Знал ли Мэдокс? С ним, своим преданным другом, я всегда чувствовал себя обманщиком. С ним мы провели вместе десять лет, и я любил его больше других. Это было в 1939 году, и мы все уезжали из той страны. Куда? В разные места, но в любом случае попадали на войну.
А Мэдокс вернулся в свою деревню Марстон Магна, в Сомерсет, где он родился. Через месяц, сидя среди прихожан в церкви, слушая проповедь, в которой восхвалялась война, он достал свой пистолет и застрелился.
«Я, Геродот из Каликарнаса, пишу свою историю не только о великих и славных делах, совершенных греками и чужестранцами, но и о причинах, побудивших их сражаться друг с другом.»
* * *
В пустыне людей всегда тянет декламировать стихи. И Мэдокс для Географического общества представил прекрасный, поэтически звучащий отчет о наших путешествиях в пустыне и находках. И Берманн вдохнул теорию в последние тлеющие угли. А я? И я был мастер среди них. Механик. Другие писали о своей любви к уединению или созерцали то, что находили там. Они не были уверены в том, что я думал по этому поводу.
«Тебе нравится луна?» – спрашивал Мэдокс, который знал меня уже десять лет. Он просто экспериментировал, как бы разрушая близость. Им я казался слишком хитрым, чтобы любить пустыню. Похож на Одиссея. Да я и был им. Покажите мне пустыню, как вы покажете кому-нибудь реку, а кому-то крупный город его детства, а Одиссею – Итаку [93]
* * *
Когда мы прощались в последний раз, Мэдокс использовал старое пожелание: «Да благословит Господь нашего попутчика». А я ответил, уходя: «Бога нет». Мы были совершенно непохожи друг на друга.
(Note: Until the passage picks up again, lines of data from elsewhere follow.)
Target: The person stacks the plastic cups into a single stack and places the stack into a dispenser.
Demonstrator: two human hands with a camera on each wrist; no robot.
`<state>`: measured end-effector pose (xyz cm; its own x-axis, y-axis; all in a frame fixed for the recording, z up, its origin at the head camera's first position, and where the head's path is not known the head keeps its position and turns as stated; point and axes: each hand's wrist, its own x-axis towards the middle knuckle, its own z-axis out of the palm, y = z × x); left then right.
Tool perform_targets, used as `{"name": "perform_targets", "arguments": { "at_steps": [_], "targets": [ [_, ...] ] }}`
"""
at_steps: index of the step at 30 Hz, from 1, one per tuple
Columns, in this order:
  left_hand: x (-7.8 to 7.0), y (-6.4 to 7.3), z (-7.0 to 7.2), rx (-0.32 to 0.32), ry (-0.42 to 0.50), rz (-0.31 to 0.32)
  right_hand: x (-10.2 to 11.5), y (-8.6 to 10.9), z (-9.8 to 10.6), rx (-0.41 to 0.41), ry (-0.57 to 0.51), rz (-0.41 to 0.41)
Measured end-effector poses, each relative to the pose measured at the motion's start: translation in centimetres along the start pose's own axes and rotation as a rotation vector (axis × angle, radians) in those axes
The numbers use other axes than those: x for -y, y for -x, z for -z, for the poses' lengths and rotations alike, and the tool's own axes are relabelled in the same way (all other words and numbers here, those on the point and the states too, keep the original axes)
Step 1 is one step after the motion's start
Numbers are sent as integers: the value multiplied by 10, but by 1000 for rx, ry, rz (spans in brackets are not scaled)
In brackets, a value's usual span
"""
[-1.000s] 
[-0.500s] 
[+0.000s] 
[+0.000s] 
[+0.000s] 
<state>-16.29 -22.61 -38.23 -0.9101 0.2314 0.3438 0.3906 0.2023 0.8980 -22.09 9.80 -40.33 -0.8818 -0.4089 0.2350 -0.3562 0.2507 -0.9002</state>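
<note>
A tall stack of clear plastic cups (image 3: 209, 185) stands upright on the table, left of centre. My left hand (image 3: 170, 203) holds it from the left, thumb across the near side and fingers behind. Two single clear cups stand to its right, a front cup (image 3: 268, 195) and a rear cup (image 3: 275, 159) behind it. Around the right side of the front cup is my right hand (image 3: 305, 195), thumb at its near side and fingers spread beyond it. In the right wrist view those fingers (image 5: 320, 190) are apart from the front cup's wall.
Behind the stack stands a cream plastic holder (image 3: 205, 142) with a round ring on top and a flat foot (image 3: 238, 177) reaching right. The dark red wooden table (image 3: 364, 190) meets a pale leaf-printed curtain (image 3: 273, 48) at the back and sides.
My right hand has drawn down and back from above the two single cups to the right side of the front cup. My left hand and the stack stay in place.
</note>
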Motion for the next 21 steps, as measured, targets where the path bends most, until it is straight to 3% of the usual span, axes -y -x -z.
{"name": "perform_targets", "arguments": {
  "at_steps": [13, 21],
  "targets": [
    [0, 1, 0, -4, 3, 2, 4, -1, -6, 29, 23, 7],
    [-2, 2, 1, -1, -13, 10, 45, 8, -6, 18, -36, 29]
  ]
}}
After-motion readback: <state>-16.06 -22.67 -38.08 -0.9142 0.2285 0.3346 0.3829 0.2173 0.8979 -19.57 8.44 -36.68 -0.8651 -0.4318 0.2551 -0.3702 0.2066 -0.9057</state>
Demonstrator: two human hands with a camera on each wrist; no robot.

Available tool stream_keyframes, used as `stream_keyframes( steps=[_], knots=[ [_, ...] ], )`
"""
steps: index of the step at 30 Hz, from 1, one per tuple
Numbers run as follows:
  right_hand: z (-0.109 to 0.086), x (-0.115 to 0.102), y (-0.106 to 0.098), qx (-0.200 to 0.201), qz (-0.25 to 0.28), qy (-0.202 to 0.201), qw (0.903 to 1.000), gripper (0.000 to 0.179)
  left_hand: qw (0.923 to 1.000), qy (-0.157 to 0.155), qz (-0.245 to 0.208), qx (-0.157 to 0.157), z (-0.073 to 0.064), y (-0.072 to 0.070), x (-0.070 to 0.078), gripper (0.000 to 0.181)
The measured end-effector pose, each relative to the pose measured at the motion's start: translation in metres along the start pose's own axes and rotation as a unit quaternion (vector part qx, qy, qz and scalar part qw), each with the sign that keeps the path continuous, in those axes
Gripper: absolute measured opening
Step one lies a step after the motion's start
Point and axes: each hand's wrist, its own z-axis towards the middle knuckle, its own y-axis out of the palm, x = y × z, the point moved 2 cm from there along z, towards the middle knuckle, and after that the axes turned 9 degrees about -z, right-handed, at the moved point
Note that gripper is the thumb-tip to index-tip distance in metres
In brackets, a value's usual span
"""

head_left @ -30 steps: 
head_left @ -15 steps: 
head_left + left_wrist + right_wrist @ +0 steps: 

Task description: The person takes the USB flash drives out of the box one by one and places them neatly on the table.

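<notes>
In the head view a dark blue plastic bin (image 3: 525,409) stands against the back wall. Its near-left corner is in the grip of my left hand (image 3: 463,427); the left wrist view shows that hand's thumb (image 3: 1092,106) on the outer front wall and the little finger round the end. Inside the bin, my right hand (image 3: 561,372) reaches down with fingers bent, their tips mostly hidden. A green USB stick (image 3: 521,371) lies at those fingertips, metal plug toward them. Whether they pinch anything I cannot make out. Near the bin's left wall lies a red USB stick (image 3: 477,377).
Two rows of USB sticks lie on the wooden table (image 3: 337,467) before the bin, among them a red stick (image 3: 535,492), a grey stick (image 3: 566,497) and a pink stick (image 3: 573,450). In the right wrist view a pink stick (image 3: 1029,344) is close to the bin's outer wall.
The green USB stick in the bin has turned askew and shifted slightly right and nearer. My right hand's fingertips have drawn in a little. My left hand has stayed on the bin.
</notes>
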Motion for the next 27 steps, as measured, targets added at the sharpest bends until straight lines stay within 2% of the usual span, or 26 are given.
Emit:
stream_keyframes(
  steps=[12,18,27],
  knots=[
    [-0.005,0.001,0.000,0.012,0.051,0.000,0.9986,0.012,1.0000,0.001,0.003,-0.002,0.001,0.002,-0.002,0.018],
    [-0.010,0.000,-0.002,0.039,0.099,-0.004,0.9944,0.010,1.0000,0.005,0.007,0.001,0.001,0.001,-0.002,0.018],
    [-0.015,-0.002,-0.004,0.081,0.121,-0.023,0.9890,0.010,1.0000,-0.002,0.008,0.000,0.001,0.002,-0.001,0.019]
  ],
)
Мэдокс сказал, что Одиссей не написал ни строчки, не оставил никакой книги откровений. Возможно, он чувствовал себя чужим в искусстве высокопарного пустозвонства и ложной хвалебности. И моя собственная монография, должен признаться, была сурова в своей точности. Страх обнаружить присутствие Кэтрин на страницах книги и вынудил меня убрать все эмоции, всю риторику любви. И все же я описал пустыню так проникновенно, как будто говорил о женщине. Мэдокс спросил меня о луне в последние дни, когда мы были вместе перед войной. Мы расстались. Он уехал в Англию. Неумолимое приближение войны нарушило все наши планы по медленному раскапыванию истории в пустыне. «До свидания, Одиссей», – сказал он с усмешкой, зная, что мне никогда не нравился Одиссей. Еще меньше – Эней. И мы решили, чго Энеем будет Багнольд. Но и Одиссей мне не нравился. «До свидания», – отозвался я.